GFLOPS Co., Ltd. and the RIKEN Center for Computational Science (“R-CCS”) announce the publication of a report summarizing the deployment and operation of the generative AI chat “AskDona※1” on the user support site (the “Fugaku support site”) for the supercomputer Fugaku.

Reading the report
The full report is available at: https://askdona.com/askdona-riken-report/
Report highlights
AskDona has established itself as users’ “thinking partner”
AskDona handles an average of roughly 680 questions per month and has become established as an everyday support tool. Over the 10 months after deployment, the share of “complex queries※2” that require integrating multiple sources grew about 4.3×, from 2.3% to 10.0%. This suggests users are beginning to see generative AI not as a mere “search tool” but as a “thinking partner” to which they can entrust more advanced problem-solving.
Up to 61% more efficient human support on the Fugaku support site
After consolidating the inquiry channel into AskDona, the number of question tickets※3 sent to human support dropped dramatically, reaching a reduction of up to 61% year-on-year in April 2025. In one case, an inquiry that used to take a staff member about four hours was resolved in about five seconds — a major contribution to fast, around-the-clock support and to shifting support staff toward higher-value work.
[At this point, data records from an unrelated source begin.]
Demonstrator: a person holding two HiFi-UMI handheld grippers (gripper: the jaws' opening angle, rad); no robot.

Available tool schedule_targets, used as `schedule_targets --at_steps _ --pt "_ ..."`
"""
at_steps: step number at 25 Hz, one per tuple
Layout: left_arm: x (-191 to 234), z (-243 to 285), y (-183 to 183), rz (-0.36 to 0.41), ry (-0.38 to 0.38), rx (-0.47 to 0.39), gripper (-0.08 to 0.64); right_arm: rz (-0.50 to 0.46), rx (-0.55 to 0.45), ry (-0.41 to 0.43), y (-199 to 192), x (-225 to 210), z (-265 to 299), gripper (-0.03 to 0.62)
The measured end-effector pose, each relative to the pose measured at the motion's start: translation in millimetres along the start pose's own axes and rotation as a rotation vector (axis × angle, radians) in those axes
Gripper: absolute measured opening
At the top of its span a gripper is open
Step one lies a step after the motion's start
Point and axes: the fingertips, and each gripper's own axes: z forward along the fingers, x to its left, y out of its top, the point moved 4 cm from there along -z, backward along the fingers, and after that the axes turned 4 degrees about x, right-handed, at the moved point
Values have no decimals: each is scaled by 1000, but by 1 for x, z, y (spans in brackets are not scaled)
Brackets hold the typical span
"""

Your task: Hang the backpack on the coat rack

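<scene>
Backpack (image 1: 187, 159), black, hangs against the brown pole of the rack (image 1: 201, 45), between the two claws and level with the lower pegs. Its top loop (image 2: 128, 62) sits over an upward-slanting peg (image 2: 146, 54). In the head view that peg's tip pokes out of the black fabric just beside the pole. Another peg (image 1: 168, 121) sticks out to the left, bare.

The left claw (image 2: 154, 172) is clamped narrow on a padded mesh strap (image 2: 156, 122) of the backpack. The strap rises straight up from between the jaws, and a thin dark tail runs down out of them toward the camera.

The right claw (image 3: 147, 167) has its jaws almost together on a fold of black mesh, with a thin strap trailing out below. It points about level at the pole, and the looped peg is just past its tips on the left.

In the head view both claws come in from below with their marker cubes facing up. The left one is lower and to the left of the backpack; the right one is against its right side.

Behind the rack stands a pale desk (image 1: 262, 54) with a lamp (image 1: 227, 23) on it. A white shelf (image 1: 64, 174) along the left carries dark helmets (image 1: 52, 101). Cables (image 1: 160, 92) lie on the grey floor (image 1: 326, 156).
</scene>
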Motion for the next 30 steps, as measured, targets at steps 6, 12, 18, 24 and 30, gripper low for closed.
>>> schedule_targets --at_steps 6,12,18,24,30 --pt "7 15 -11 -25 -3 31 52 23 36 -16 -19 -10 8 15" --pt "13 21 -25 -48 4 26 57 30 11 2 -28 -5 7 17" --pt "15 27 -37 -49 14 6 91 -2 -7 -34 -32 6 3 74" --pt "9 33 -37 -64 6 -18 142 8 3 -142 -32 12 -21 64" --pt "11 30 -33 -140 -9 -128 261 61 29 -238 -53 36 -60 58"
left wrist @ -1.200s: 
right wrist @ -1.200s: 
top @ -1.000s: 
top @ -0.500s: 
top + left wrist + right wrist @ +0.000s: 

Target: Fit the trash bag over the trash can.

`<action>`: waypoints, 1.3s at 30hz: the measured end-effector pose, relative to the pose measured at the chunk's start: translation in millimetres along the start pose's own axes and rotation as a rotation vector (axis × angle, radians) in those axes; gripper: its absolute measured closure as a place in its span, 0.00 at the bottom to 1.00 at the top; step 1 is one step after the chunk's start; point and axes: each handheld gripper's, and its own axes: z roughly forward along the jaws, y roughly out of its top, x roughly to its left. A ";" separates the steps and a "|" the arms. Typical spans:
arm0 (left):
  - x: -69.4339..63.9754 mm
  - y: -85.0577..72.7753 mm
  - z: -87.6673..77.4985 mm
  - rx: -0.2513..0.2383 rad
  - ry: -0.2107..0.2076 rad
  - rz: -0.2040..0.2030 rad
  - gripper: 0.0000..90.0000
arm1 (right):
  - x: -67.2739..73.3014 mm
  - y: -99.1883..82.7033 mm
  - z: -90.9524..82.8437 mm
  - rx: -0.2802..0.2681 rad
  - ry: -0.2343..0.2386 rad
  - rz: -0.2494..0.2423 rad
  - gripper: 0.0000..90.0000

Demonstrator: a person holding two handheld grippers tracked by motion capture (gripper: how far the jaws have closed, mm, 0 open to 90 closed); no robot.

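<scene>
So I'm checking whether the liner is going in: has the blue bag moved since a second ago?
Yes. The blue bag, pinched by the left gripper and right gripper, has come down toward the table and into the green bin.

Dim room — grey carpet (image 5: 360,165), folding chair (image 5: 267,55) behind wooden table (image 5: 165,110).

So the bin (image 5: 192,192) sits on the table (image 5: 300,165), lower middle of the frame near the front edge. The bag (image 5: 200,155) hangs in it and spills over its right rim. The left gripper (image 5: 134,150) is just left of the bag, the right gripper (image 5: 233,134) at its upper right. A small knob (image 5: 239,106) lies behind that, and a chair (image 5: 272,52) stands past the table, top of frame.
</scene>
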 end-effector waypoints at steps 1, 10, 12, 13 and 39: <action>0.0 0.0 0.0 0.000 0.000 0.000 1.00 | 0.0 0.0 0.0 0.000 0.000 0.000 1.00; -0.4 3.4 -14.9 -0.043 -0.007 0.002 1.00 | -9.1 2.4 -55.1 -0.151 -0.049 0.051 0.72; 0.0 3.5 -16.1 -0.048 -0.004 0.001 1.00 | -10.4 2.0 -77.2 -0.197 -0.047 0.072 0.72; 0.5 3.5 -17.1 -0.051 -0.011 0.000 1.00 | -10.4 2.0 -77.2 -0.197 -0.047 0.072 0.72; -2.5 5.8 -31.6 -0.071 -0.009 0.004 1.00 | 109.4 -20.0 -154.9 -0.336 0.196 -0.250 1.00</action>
Demonstrating outstanding performance with proprietary Agentic RAG technology
We comparatively evaluated answer accuracy for “complex questions” against major cloud RAG (Retrieval-Augmented Generation)※4 services (Azure, GCP, AWS) and an OSS framework (LangChain). While the compared systems averaged 61 points, AskDona scored an average of 83 points — 22 points higher. It showed a marked difference especially in “comprehensiveness” (integrating multiple pieces of information) and specialized “practical usefulness,” making its technical superiority clear.
By publishing the insights from this report, we will further promote the real-world implementation of generative AI technology.
About GFLOPS Co., Ltd.
GFLOPS provides AI solutions that support corporate efficiency and innovation, with a strength in proprietary solutions combining large language models (LLMs) and RAG (Retrieval-Augmented Generation) technology.
- Company: GFLOPS Co., Ltd.
- Representatives: Maria Morimoto (CEO); Ryosuke Suzuki (Co-Representative)
- Head office: Shibuya-ku, Tokyo
- Business: Development and provision of AI services leveraging large language models (LLMs) and generative AI technology
- Website: https://gflops-ai.com/
About the RIKEN Center for Computational Science
Within RIKEN — Japan’s only comprehensive research institute for the natural sciences — R-CCS aims to serve as a world-class, core research center for next-generation computational science in Japan. Beyond R&D toward the next-generation supercomputer succeeding Fugaku, its results — from collaboration with new computing technologies such as quantum computers to developing foundation models for the rapidly advancing “AI for Science” — are expected to benefit people’s lives, industry, and the economy.
- Director: Satoshi Matsuoka
- Location: Kobe, Hyogo
- Website: https://www.riken.jp/research/labs/r-ccs/index.html
※1 AskDona: A generative AI chat already deployed by RIKEN R-CCS on the Fugaku support site. Using applied RAG technology, it answers user questions while referencing Fugaku’s manuals and technical documents. Site: https://askdona.com
※2 Complex query: A “query” is the message (question) a user sends. A “complex query” is a question that is hard to answer from a single source alone and that requires cross-referencing multiple documents and integrating and analyzing their information from multiple angles to arrive at an appropriate answer.
※3 Question ticket: When a Fugaku user contacts support, an individual inquiry is issued through the inquiry system. Each question or request from a user is managed as one “ticket.”
※4 RAG (Retrieval-Augmented Generation): Technology that has a large language model reference external documents and data sources in real time when generating an answer. It helps reduce the risk of hallucination and improves answer accuracy.